A Fulfilling Charitable Organization
The Breast Cancer Confidence Project (BCCP) was launched by Raes and Hollister when they joined forces and decided to offer boudoir sessions to women with breast cancer in the Rochester area. The official name for the charitable organization was coined at the end of 2020, and over the past year and a half, Raes and Hollister have organized three events. BCCP is a charitable organization working on its nonprofit application, and it holds no profits from its efforts. Any revenue that has been generated was donated to breast cancer organizations that already have a nonprofit designation.
Women who attend these events are encouraged to share their experiences, talk about their fears, have fun with one another, and gain confidence in their bodies with the help of a beautifully crafted photo session, which includes a complimentary makeover! Comfort is the most important element when it comes to these boudoir sessions, so women are encouraged to wear clothing and undergarments they feel their best in.
A Changed Experience
Hollister dipped her toes into boudoir photography shortly before Raes reached out about her first session; in fact, Raes was Hollister’s first paid boudoir customer! While Raes enjoyed photographing weddings and families, capturing the bodies of cancer survivors has had an indescribable impact.
Raes shares that Hollister does an incredible job of showing breast cancer survivors how beautiful their bodies are, and she does a reveal for each woman after the session to go through the photos, highlight strengths, and show the women just how powerful their bodies are. Through this deeply personal way of demonstrating both beauty and strength, survivors are able to see themselves in a different light. Women are very used to judging themselves and picking apart their bodies and finding flaws, but these boudoir sessions provide a different perspective that a cancer patient simply won’t be exposed to in a medical setting.

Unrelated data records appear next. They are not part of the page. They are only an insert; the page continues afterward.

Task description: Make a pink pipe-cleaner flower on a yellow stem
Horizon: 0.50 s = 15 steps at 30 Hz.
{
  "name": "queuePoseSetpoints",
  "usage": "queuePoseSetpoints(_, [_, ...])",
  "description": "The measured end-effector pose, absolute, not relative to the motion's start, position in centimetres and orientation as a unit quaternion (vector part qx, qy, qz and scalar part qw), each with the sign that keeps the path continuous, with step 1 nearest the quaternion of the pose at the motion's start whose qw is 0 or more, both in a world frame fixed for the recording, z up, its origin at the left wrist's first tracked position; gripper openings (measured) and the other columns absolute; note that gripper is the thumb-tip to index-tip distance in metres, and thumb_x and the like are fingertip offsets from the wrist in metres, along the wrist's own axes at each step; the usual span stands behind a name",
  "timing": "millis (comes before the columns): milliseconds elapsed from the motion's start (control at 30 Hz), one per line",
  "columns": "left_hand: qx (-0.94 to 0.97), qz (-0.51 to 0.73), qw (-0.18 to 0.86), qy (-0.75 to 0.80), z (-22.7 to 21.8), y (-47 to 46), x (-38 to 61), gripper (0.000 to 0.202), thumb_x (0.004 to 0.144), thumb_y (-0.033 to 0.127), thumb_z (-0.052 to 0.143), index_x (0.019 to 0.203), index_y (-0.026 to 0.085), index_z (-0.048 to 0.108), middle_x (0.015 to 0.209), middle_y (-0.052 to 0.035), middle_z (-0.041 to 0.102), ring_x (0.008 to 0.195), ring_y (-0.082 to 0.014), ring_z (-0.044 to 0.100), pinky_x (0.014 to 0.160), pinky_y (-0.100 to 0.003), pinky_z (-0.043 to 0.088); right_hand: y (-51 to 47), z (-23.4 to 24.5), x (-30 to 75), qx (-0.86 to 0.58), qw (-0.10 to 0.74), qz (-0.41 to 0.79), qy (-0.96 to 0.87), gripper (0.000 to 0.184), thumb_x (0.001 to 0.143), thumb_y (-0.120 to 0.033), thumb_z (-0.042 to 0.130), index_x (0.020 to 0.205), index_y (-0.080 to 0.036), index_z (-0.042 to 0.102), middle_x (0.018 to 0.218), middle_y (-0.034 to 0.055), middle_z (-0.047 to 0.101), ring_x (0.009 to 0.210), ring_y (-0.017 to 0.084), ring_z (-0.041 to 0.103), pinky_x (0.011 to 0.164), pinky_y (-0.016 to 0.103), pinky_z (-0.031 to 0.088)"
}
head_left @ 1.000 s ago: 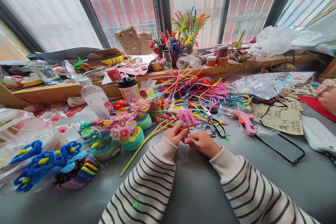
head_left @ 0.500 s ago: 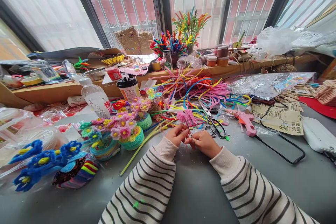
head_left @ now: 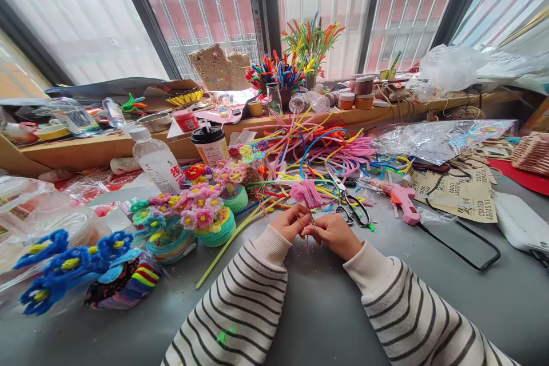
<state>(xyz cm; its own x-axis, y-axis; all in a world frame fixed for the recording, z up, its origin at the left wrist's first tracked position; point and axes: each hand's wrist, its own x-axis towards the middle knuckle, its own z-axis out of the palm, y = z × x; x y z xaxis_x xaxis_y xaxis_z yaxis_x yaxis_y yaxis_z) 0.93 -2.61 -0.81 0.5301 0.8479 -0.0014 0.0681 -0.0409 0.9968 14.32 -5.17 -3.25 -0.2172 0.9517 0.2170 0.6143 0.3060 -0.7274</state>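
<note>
A pink pipe-cleaner tuft [head_left: 305, 191] stands upright just above the grey counter [head_left: 317, 297]. Its thin stem is pinched between the closed fingertips of the left hand [head_left: 290, 222] and the right hand [head_left: 335, 234]. Scissors [head_left: 345, 197] lie just beside the right hand, and a pink glue gun [head_left: 401, 199] lies beyond them.

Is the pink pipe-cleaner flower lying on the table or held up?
Held upright: left hand and right hand pinch the stem of the pink pipe-cleaner flower, tuft above them.

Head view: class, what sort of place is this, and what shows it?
Likely a craft workspace: the left hand and right hand pinch a pink pipe-cleaner flower, beside loose pipe cleaners, scissors and a pink glue gun.
</note>
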Motion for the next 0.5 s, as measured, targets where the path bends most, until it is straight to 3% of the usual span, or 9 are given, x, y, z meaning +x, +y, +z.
queuePoseSetpoints(500, [0.643,0.338,0.587,0.356,-1.03,-2.53,0.98,0.039,0.056,0.051,0.054,0.061,0.014,0.043,0.050,0.0042,0.044,0.043,-0.0054,0.041,0.045,-0.021,0.036,-5.05,-3.29,14.40,-0.534,0.334,0.266,-0.730,0.059,0.069,-0.061,0.033,0.035,-0.015,0.048,0.037,-0.0002,0.049,0.040,0.007,0.043,0.047,0.019,0.031])
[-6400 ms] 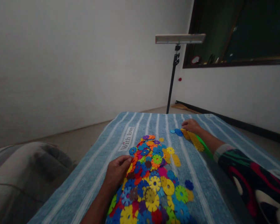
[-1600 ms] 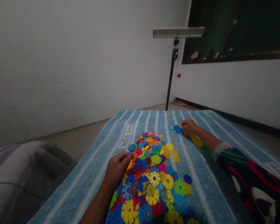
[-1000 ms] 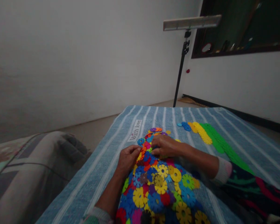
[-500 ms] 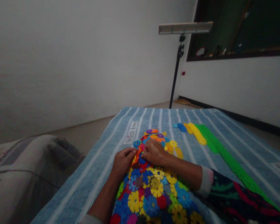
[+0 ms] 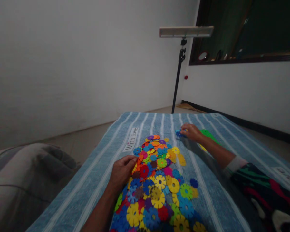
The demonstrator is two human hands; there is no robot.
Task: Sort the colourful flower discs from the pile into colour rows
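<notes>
A heap of colourful notched plastic discs point(image 5: 159, 182), flower-shaped with center holes, lies on the striped blue cloth point(image 5: 96, 167). At the heap's left edge is my left hand point(image 5: 122, 169), closed, its thumb and fingertips together beside orange discs; whatever is between them is hidden. My right hand point(image 5: 192, 132) reaches over the far end of the row of overlapping discs, its fingers pinched on a blue disc point(image 5: 178, 133). That hand and forearm cover much of the row. A green stretch point(image 5: 209, 135) and a bit of yellow show behind the wrist.
Beyond the cloth-covered surface stands a light panel point(image 5: 186, 31) on a black pole point(image 5: 177, 83). A grey cloth-covered shape point(image 5: 38, 170) is at the lower left. A white wall point(image 5: 87, 64) and a dark window point(image 5: 251, 29) are behind.
My right hand has moved from the heap, forward and right, to the blue end of the row. My left hand stays at the heap's left edge. The view has shifted slightly.
</notes>
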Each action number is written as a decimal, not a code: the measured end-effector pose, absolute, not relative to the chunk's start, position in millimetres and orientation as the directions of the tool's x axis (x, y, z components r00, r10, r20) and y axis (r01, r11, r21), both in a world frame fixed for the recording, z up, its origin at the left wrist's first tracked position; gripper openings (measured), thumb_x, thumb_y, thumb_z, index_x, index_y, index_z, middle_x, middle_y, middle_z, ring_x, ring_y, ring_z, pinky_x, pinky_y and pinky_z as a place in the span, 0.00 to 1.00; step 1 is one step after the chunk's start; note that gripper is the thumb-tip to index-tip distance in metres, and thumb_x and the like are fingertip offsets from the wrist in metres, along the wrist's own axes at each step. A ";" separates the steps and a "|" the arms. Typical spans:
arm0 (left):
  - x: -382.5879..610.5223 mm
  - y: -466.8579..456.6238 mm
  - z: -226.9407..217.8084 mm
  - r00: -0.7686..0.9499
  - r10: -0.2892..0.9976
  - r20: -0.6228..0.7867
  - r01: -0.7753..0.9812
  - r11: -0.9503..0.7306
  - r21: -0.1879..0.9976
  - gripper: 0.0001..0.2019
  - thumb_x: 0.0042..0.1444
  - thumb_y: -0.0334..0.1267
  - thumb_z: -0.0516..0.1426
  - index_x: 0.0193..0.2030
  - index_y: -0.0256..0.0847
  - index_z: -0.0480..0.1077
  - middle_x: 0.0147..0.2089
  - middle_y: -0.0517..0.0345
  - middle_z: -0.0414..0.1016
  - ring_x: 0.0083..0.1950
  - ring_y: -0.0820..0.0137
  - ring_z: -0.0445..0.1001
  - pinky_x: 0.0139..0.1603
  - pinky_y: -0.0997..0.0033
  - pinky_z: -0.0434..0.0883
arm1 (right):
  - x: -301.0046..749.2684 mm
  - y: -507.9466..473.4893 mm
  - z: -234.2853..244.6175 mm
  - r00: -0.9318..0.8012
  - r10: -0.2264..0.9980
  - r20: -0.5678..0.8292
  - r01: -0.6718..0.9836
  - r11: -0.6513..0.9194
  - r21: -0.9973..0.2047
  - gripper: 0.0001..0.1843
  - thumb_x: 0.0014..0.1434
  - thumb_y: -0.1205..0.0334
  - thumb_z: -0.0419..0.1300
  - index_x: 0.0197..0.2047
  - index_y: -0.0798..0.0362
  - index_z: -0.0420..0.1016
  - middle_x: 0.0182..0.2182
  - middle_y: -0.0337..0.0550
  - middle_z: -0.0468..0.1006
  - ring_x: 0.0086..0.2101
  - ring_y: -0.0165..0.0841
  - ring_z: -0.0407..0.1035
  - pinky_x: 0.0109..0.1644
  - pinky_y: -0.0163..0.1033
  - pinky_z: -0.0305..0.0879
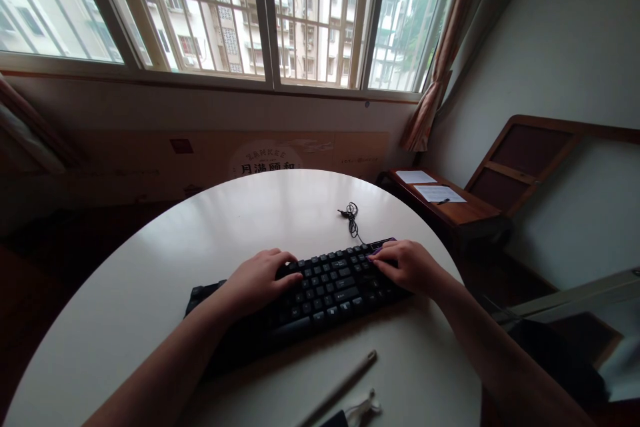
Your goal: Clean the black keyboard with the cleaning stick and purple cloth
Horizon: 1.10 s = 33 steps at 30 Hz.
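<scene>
Black plastic forms the keyboard (pixel 320 300), which lies at a slant on a white table (pixel 235 207) with a curved edge. The left hand (pixel 263 278) is over the keyboard's left half, its thumb and forefinger apart at the keys. The right hand (pixel 407 263) is at the keyboard's far right corner, its thumb and forefinger close together at a small purple item (pixel 379 251); whether they are clamped on it, I cannot tell. Just beyond the keyboard's far edge lies a bundled black cable (pixel 351 212). On the keyboard's near side are a pale stick (pixel 345 383) and a white cord (pixel 367 407). Well beyond the keyboard, to its right, papers (pixel 440 194) rest on a wooden bench (pixel 477 210).
</scene>
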<state>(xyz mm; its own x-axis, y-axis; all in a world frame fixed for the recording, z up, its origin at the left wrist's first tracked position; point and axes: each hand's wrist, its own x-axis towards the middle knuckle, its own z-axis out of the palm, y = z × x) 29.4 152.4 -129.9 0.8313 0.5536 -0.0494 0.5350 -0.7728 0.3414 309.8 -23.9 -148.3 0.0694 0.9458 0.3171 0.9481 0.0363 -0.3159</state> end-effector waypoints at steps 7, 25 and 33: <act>31.0 153.3 -130.4 0.833 0.551 -0.043 0.531 -0.777 0.338 0.24 0.58 0.58 0.51 0.52 0.47 0.73 0.52 0.52 0.74 0.53 0.56 0.71 0.52 0.60 0.68 | 307.9 -20.0 -151.5 0.135 0.933 0.334 0.957 -0.035 -0.288 0.12 0.63 0.57 0.55 0.40 0.43 0.82 0.34 0.38 0.81 0.35 0.34 0.74 0.38 0.36 0.64; 29.8 153.7 -128.8 0.837 0.546 -0.039 0.523 -0.779 0.346 0.25 0.57 0.59 0.50 0.52 0.46 0.73 0.53 0.51 0.74 0.54 0.55 0.72 0.52 0.60 0.69 | 328.0 -28.2 -150.2 0.240 0.869 0.433 0.933 -0.084 -0.349 0.13 0.63 0.56 0.56 0.41 0.47 0.82 0.35 0.42 0.80 0.35 0.34 0.74 0.41 0.36 0.67; 28.7 153.9 -129.3 0.835 0.549 -0.030 0.523 -0.776 0.353 0.25 0.57 0.59 0.50 0.51 0.46 0.74 0.52 0.51 0.75 0.53 0.55 0.72 0.50 0.60 0.69 | 315.2 -31.6 -143.6 0.148 0.938 0.313 0.933 -0.027 -0.358 0.14 0.63 0.57 0.56 0.39 0.48 0.83 0.35 0.43 0.81 0.34 0.34 0.73 0.42 0.36 0.67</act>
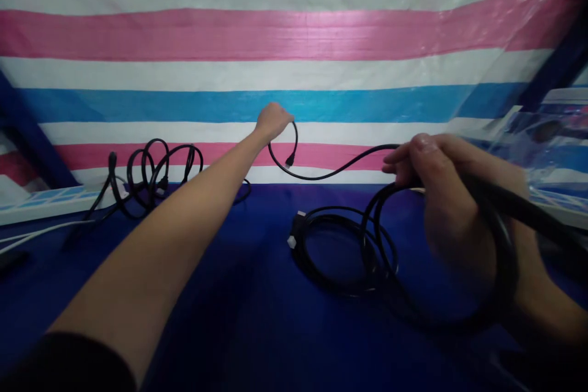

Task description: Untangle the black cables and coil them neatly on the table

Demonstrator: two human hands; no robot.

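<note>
My left hand [274, 120] is stretched far forward, closed on a thin black cable [316, 178] near one end. That end hangs down below the fist and carries a small black plug [290, 160]. From there the cable sags and runs right to my right hand [441, 190], which is closed round it with the thumb on top. Loops of the cable hang from the right hand, close to the camera and partly blurred. Beneath, on the blue table [257, 294], lies a coiled black cable [321, 278] with pale-capped connectors [296, 229] at its left side.
A loosely looped black cable [151, 177] stands at the left by a white power strip [59, 203]. White cords [46, 231] run in from the left edge. Clear plastic packaging [542, 141] is at the right. A striped sheet [294, 37] hangs behind the table.
</note>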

The boudoir sessions are a shared experience among breast cancer survivors. Women who attend the sessions can connect with one another, know that they’re not alone, and learn how to accept their ever-changing bodies. However, it’s not just a shared experience - it’s also about a changed perspective. You can talk about your shared experiences, but at the end of the day, every woman’s journey is different - and that’s okay. By talking about their struggles and accepting their changing bodies, survivors can feel less alone and instead garner the power, confidence, and beauty that they left behind when they were first diagnosed.
Hollister shares that the focus is on capturing emotion and authentic feelings and making it more than a session of posing and smiling. It’s an entire experience, and Michaela Raes and Jolana Hollister want women who come to relax, put themselves first, and enjoy it to the fullest!
BCCP In Action
While Hollister runs the photography side of their charitable organization, Raes organizes their social media pages and does the bulk of the event planning. The sessions are hosted in Hollister’s studio in Rochester, and their fourth session will take place on October 30th, 2022. This event will be the biggest one they’ve ever offered, as they’re providing a variety of options for women with different comfort levels and for those who want to be more conservative with their bodies. This event will offer boudoir, headshots, and henna body art.
The organization’s plans for the future include social ventures for previous participants to reconnect, such as a dinner, a movie night, or a hiking trip, and to continue providing fundraisers for the organization and other breast cancer organizations in Rochester and the surrounding communities. They also plan to expand their body positivity events to a broader geographical area. With a board of directors, the BCCP is now a recognized charitable organization in the Rochester community that is helping breast cancer survivors find their confidence and strength, one photograph at a time.